There’s really no other way to put that. The perfect storm element here is for all the fun passing offenses in the league, this is the single most consistently bankable when looking at the intersection of volume and efficiency. They are going to throw as much as the upside cases for teams like the Bills and Texans, and Patrick Mahomes is going to be a good QB who elevates the value of all those targets. There’s no better mix of volume and efficiency in a median outcome among the passing offenses for the other 31 teams, and while some other teams will have upside outcomes that reach them in those regards, the fact that it’s the default expectation for Kansas City is what makes me so confident this pricing is wrong.
But then there’s the further perfect storm element that asks: What if Mahomes’ stats just rebound with a better receiving corps? What if the Chiefs go a little scorched earth this year because they can, because Brown and Worthy bring that much to the equation? It’s all free upside at cost, and makes everyone great to target. Oddly, Mahomes’ price is the one that feels least exploitable, because he’s priced in a range that does acknowledge he’s the league’s premier passing stats QB (he does offer some mobility, so I don’t want to call him a pocket passer, but he’s much more reliant on the passing numbers being elite than the three QBs who go before him).

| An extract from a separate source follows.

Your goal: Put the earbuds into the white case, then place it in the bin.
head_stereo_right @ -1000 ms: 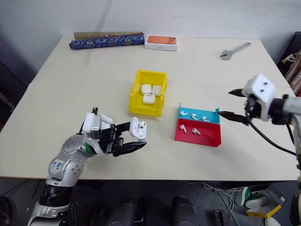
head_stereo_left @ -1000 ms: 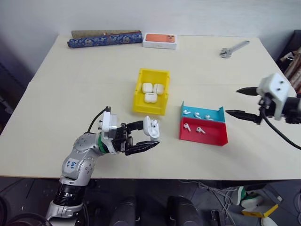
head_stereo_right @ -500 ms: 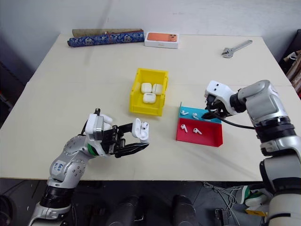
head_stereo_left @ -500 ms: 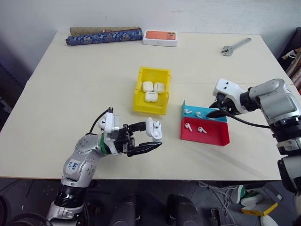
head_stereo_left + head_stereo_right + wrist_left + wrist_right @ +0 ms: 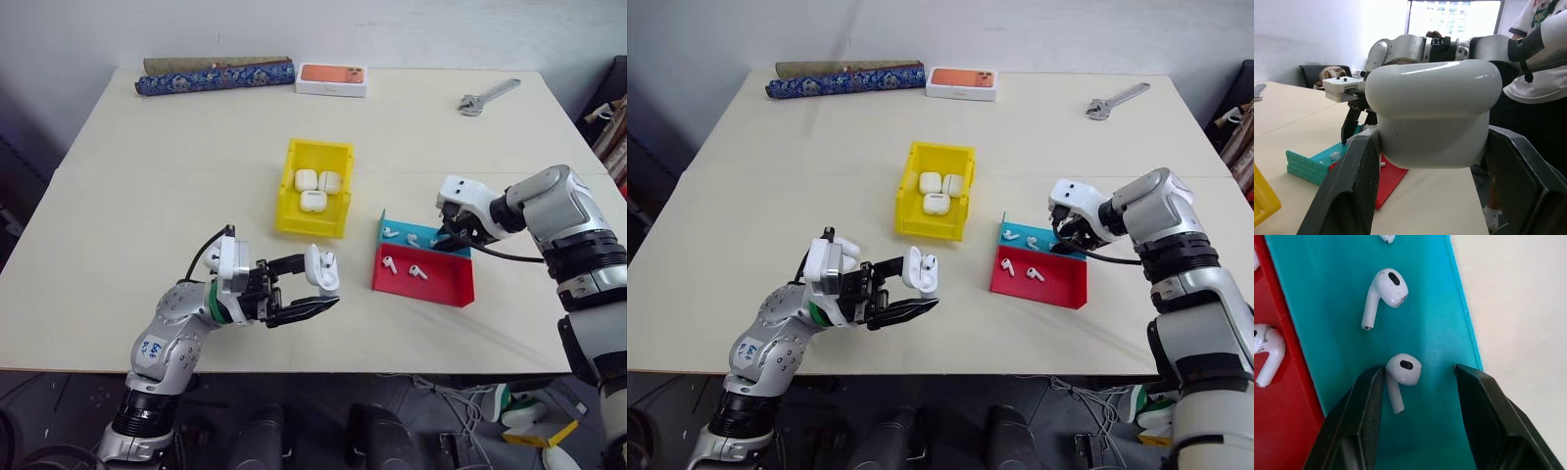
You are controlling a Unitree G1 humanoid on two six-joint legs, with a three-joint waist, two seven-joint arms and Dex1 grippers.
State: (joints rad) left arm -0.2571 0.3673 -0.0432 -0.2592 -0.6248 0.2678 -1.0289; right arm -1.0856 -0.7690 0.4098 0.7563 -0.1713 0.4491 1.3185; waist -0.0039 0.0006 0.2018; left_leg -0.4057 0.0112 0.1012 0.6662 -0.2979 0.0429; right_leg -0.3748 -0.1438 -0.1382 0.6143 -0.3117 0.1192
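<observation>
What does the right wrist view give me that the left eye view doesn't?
Right wrist: an earbud lies between the open fingers, against one and clear of the other. Left eye: the left gripper shut on the open white case, and the yellow bin holding three cases. Both: the blue tray and red tray.

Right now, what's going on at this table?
The left gripper is shut on an open white case, holding it above the table's near edge. The right gripper has its open fingers down in the blue tray, either side of one earbud, which isn't gripped yet. Another earbud lies further along that tray, and two more sit in the red tray. The yellow bin already holds three cases.
</observation>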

My answer has been selecting all of the pass catchers — often two on the same roster even without Mahomes, as a directional bet on the passing game similar to my Bucs stuff last year. I’m particularly in on Rice at that cost, as I don’t think he will stay down this low all offseason. (The best point I’ve seen made about his new cost is a commenter mentioning Jameson Williams didn’t go meaningfully lower in terms of opportunity cost tiers, and that was after his six-game suspension was announced last year. Williams had also struggled to produce up to that point, while Rice posted a 2.39 YPRR as a rookie. And we don’t even know the Rice suspension yet, with 6-8 games still seeming to be the likely high end.)
I’ve also taken a ton of Worthy, because it feels like his early-season timeline gets sped up if Rice does get suspended, which could be massive for him. That doesn’t mean Kelce and Brown aren’t easy clicks at this point, too, because they are, and it’s Brown that’s started to rise a little bit.
Broncos RBs
I wrote about the Bo Nix to Denver effect just before the draft in a section I titled, “Three NFL draft takes I sort of believe, or maybe want to believe.”
The Bo Nix to Denver thing is too perfect to not happen. I need Sean Payton to get his new Drew Brees with a hyper-accurate underneath passer that allows him to run his West Coast type offense, mainly because I then want to be able to hammer Denver RBs for their High-Value Touch potential. Give me this RB receptions goldmine for the next few seasons, please.
Obviously I don’t think Nix is going to be the next Brees, but the stylistic similarities have to be acknowledged. No team threw to RBs more than Denver’s 153 targets to the position last year, and that was with a relatively mobile QB under center who didn’t have a long history of high RB target rates.